IEEE TRANSACTIONS ON CIRCUITS AND SYSTEMS I-REGULAR PAPERS, v.71, no.8, pp.3695 - 3707
Abstract
A sparsity-aware 3D-convolution neural network (3D-CNN) accelerator is proposed for the real-time mobile hand gesture recognition (HGR) system. The complex computation of 3D-convolution with the video data makes it difficult for real-time operation, especially in a resource-constrained mobile platform.
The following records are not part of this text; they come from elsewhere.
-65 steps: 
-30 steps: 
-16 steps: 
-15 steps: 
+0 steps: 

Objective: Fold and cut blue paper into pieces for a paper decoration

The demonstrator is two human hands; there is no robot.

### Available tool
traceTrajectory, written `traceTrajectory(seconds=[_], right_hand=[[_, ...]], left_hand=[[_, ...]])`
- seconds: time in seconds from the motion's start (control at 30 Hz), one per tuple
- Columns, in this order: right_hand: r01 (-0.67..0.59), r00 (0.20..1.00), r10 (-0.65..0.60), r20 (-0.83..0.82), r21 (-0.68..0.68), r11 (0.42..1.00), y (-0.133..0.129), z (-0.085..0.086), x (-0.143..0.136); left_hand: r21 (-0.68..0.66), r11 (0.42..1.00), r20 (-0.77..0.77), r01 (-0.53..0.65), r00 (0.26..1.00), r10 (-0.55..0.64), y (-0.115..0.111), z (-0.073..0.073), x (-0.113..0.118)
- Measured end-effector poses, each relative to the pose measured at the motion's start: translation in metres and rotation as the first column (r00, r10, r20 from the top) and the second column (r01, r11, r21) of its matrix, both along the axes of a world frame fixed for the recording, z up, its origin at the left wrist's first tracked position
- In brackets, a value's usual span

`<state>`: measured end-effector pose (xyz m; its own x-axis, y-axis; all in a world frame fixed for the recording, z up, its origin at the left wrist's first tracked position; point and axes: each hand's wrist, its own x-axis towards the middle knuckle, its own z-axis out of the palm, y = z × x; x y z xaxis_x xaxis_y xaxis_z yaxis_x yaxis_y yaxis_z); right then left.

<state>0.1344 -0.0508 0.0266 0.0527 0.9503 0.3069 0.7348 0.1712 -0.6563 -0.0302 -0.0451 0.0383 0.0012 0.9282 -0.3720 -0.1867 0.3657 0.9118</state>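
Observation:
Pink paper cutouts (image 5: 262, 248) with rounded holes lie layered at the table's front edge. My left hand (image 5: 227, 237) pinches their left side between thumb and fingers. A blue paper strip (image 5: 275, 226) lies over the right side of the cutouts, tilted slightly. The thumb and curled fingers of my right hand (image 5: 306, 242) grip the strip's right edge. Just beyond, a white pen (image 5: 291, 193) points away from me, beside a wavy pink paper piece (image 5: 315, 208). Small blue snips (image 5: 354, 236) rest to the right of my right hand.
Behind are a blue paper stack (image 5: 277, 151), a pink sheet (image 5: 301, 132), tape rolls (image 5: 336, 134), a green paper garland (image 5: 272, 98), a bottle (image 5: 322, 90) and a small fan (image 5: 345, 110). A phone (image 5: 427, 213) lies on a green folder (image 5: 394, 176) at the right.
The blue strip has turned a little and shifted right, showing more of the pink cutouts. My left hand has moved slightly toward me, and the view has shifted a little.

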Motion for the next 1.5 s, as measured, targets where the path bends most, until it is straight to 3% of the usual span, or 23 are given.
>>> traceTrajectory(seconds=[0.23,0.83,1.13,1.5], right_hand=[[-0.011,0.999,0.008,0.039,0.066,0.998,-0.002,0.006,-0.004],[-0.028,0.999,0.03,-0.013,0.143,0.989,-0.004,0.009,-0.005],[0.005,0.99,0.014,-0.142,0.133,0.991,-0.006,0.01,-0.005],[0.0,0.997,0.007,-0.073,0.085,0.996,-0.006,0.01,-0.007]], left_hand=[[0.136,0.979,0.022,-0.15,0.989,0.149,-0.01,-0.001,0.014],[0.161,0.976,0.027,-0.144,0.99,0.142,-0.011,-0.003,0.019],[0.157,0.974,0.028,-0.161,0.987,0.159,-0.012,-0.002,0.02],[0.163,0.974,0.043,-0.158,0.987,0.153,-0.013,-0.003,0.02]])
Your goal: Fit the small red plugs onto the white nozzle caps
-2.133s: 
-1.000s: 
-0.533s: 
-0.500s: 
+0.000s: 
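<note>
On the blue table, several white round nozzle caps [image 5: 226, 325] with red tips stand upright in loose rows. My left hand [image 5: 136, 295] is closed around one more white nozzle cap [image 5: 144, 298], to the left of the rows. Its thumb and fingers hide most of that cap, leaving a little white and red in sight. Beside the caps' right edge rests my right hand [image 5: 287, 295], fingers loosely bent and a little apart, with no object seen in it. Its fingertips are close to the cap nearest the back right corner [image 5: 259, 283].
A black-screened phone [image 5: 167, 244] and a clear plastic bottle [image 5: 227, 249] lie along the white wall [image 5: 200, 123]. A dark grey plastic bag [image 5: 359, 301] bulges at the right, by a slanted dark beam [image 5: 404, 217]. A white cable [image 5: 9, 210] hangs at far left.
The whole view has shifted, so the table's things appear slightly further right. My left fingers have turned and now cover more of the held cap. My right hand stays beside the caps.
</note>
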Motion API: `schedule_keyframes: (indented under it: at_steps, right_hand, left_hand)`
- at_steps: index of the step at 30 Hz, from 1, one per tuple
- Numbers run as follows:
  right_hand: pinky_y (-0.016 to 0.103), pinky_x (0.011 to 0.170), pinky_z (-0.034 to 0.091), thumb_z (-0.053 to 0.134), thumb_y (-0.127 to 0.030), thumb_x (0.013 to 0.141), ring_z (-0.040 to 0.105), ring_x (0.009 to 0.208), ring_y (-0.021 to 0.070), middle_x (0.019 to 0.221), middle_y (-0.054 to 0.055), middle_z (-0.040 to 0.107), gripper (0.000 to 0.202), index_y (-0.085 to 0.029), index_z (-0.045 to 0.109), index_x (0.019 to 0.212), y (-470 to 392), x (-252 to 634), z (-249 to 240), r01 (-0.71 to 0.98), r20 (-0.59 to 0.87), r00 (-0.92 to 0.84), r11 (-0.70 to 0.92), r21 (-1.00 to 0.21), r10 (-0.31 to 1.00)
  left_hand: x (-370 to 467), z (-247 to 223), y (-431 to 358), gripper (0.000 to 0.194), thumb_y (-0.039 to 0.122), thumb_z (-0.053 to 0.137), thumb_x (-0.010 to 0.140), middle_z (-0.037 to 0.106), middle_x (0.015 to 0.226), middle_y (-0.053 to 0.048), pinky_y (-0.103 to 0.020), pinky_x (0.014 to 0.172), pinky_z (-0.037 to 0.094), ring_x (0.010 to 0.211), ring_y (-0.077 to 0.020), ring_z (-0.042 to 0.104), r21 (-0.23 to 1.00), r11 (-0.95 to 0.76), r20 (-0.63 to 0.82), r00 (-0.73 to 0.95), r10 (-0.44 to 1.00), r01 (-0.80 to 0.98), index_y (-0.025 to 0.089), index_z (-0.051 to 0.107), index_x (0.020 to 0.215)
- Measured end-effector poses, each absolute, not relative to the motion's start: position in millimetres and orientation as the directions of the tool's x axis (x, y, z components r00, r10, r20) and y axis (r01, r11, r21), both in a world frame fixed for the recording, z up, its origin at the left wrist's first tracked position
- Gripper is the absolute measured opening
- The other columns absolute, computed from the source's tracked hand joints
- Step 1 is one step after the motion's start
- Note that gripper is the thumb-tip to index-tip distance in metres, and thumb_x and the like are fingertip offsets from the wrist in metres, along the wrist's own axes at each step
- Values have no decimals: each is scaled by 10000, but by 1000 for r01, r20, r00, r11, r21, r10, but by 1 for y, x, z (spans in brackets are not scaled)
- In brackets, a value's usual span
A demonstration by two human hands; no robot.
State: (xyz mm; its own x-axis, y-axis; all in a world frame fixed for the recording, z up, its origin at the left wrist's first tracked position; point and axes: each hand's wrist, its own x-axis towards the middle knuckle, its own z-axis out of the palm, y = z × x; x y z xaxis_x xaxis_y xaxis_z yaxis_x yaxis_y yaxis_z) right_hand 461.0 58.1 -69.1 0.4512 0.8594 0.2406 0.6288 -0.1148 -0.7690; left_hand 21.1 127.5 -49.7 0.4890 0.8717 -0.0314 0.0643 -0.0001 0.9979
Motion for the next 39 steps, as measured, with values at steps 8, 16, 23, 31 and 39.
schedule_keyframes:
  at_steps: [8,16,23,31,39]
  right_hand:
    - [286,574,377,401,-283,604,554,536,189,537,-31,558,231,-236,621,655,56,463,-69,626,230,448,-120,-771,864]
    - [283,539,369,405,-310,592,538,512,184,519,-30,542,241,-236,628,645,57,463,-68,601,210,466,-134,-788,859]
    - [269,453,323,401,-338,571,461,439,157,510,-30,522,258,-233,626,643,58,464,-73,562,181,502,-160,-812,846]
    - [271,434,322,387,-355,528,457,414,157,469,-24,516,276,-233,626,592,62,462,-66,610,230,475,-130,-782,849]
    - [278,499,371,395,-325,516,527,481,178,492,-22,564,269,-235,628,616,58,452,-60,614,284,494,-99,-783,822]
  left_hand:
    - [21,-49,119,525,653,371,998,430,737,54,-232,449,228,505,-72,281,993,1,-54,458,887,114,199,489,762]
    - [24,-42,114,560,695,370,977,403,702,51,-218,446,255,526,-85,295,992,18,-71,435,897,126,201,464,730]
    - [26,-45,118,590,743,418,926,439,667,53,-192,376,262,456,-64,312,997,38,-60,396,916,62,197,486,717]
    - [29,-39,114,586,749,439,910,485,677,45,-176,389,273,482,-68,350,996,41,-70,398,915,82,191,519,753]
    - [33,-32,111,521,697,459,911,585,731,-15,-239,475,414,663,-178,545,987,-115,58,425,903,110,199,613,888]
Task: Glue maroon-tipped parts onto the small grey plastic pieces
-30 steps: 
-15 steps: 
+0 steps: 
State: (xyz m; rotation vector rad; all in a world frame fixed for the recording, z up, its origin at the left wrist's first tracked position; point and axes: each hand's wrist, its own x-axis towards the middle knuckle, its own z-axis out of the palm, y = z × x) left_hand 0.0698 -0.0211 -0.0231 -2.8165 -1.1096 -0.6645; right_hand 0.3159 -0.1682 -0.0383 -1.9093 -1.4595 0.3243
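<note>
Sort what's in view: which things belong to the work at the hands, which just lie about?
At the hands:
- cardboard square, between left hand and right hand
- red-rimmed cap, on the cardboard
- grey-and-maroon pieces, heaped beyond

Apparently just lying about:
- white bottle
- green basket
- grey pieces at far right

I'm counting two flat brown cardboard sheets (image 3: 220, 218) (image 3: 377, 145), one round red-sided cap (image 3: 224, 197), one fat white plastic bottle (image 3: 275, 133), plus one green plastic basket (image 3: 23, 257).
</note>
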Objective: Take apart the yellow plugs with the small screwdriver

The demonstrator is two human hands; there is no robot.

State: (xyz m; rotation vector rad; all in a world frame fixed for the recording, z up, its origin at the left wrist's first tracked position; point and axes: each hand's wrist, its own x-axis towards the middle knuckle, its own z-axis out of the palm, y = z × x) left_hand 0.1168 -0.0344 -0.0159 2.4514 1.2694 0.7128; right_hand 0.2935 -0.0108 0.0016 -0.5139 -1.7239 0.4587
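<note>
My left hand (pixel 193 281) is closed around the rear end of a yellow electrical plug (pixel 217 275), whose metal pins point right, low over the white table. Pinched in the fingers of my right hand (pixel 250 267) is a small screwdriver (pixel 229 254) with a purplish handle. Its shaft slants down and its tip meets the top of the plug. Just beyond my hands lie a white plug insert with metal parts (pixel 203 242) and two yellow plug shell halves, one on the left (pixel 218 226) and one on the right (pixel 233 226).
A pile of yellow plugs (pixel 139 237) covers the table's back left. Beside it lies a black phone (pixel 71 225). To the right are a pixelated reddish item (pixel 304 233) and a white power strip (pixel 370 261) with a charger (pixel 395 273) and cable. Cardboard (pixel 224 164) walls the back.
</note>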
To facilitate real-time implementation of HGR, this paper proposes three key features: 1) Spatio-temporal Variation Encoding and Inter-frame Differential Aware Network for highly sparse and lightweight network, reducing 94.03% parameters with only 2.57% accuracy loss on NvGesture dataset; 2) the ROI-only Computation architecture for utilizing activation sparsity to reduce the number of MAC operations and the external memory bandwidth by 84.3% and 72.3%, respectively; 3) Weight Sparsity-aware PE and Sparsity-distribution-aware Workload Allocation speed up the inference by 19.8x . As a result, the low-latency 3D-CNN accelerator utilizes both activation and weight sparsity with data mapping to maximize the reusability of 3D-CNN, achieving 31x faster inference than the state-of-the-art. The proposed processor is designed in 65 nm CMOS technology. It consumes 35 mW of power and achieves 46.25 TOPS/W of energy efficiency. As a result, the system realized 1.584 ms inference latency for real-time HGR in a mobile platform.